WORK INSTRUCTION: Print the data that follows word for word, leaving out any picture.

INFORMATION PROVIDED:
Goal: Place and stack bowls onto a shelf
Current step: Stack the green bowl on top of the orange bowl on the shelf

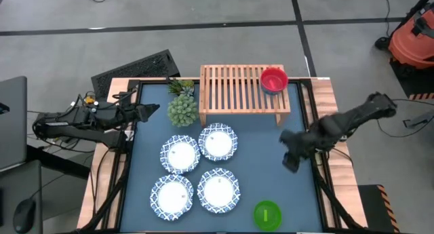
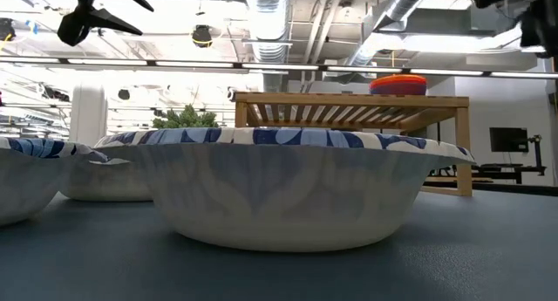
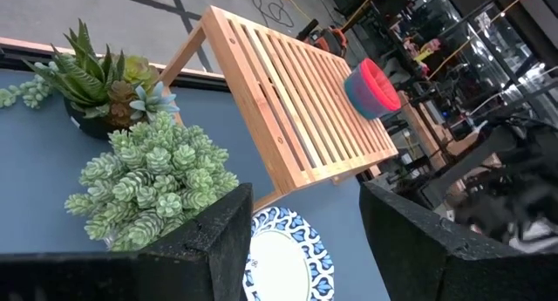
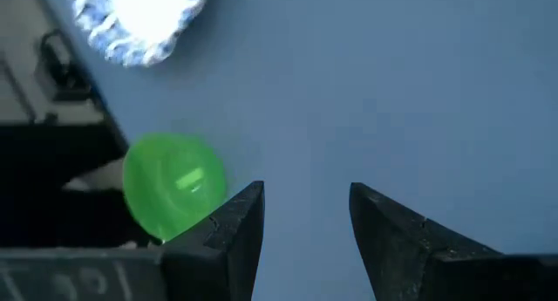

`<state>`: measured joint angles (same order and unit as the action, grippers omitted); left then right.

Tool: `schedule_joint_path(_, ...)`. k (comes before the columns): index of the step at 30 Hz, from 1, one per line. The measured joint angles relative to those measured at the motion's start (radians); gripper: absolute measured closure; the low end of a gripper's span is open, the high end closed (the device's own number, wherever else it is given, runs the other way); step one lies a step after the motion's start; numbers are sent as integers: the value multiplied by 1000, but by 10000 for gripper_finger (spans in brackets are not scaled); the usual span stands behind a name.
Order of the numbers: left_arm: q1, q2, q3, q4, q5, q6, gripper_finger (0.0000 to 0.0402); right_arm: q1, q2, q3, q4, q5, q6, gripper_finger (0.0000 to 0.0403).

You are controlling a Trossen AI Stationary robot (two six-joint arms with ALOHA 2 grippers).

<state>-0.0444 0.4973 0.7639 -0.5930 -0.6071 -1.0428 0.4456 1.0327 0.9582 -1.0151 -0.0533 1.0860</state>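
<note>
Right pincer [image 1: 293,152], jaws parted and empty, hung over bare worktop [image 1: 264,146] at the right of the high view, between the shelf [image 1: 242,90] above it and the green bowl [image 1: 267,215] at the lower edge; its own wrist view looked down on that green bowl just beside one finger [image 4: 234,227], a stance that suggested the green bowl was the next thing to be fetched. Left pincer [image 1: 150,111], also parted with nothing between its fingers, waited at the left edge of the worktop, pointed toward the shelf. A red bowl [image 1: 274,79] sat on the shelf's slatted top at its right end, probably set to one side so that room was left for the wider bowls. In the left wrist view a teal wall showed under the red rim, which suggested a stack of small bowls, though how many were nested could not be made out. Four patterned bowls [image 1: 218,142] lay in a close two-by-two cluster at the centre of the high view, none yet on the shelf. Two green plants [image 1: 182,108] stood at the shelf's left leg. In the low view the nearest patterned bowl filled the frame and hid the green bowl and most of the worktop.
</note>
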Motion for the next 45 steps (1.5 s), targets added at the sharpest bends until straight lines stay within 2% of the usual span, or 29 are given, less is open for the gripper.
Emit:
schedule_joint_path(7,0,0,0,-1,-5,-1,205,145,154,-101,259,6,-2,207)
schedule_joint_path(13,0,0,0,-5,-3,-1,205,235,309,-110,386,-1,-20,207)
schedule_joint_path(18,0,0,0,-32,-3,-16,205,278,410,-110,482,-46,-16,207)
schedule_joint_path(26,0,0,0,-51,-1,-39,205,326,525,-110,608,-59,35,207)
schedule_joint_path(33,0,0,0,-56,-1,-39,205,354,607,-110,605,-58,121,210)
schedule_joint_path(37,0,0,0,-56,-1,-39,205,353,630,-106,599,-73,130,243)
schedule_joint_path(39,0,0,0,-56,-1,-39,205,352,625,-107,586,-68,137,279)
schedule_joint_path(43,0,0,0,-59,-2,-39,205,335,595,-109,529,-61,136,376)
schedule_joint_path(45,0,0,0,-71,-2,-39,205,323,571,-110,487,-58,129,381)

WRITTEN SOLUTION:
Goal: Place and stack bowls onto a shelf
Current step: Stack the green bowl on top of the orange bowl on the shelf


`<state>`: measured joint angles (same order and unit as the action, grippers omitted); left then right.

Tool: `schedule_joint_path(_, ...)`. k (comes before the columns): index of the step at 30 Hz, from 1, one per line. The measured joint angles relative to those measured at the motion's start (radians); gripper: absolute measured closure; the low end of a gripper's span is open, the high end closed (the device's own number, wherever else it is given, runs the other way); step one lies a step after the motion's start; numbers are sent as integers: the value multiplied by 1000, but by 10000 for gripper_finger (spans in brackets are not scaled); the usual span stands behind a name.
Order of the numbers: left_arm: q1, q2, q3, q4, q5, q6, gripper_finger (0.0000 to 0.0402); right_arm: q1, q2, q3, q4, q5, q6, gripper_finger (0.0000 to 0.0403).

You are controlling a Trossen AI Stationary robot (two six-joint arms with ALOHA 2 grippers).

<state>-0.0444 0.4973 0.7639 -0.5930 -0.6071 -1.0428 0.4456 1.0327 0.9582 -1.0151 -0.0533 1.0860</state>
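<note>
Right pincer [image 1: 293,152], jaws parted and empty, hung over bare worktop [image 1: 264,146] at the right of the high view, between the shelf [image 1: 242,90] above it and the green bowl [image 1: 267,215] at the lower edge; its own wrist view looked down on that green bowl just beside one finger [image 4: 234,227], a stance that suggested the green bowl was the next thing to be fetched. Left pincer [image 1: 150,111], also parted with nothing between its fingers, waited at the left edge of the worktop, pointed toward the shelf. A red bowl [image 1: 274,79] sat on the shelf's slatted top at its right end, probably set to one side so that room was left for the wider bowls. In the left wrist view a teal wall showed under the red rim, which suggested a stack of small bowls, though how many were nested could not be made out. Four patterned bowls [image 1: 218,142] lay in a close two-by-two cluster at the centre of the high view, none yet on the shelf. Two green plants [image 1: 182,108] stood at the shelf's left leg. In the low view the nearest patterned bowl filled the frame and hid the green bowl and most of the worktop.
</note>
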Motion for the next 45 steps (1.5 s), targets added at the sharpest bends until straight lines stay within 2% of the usual span, or 29 are given, less is open for the gripper.
Emit:
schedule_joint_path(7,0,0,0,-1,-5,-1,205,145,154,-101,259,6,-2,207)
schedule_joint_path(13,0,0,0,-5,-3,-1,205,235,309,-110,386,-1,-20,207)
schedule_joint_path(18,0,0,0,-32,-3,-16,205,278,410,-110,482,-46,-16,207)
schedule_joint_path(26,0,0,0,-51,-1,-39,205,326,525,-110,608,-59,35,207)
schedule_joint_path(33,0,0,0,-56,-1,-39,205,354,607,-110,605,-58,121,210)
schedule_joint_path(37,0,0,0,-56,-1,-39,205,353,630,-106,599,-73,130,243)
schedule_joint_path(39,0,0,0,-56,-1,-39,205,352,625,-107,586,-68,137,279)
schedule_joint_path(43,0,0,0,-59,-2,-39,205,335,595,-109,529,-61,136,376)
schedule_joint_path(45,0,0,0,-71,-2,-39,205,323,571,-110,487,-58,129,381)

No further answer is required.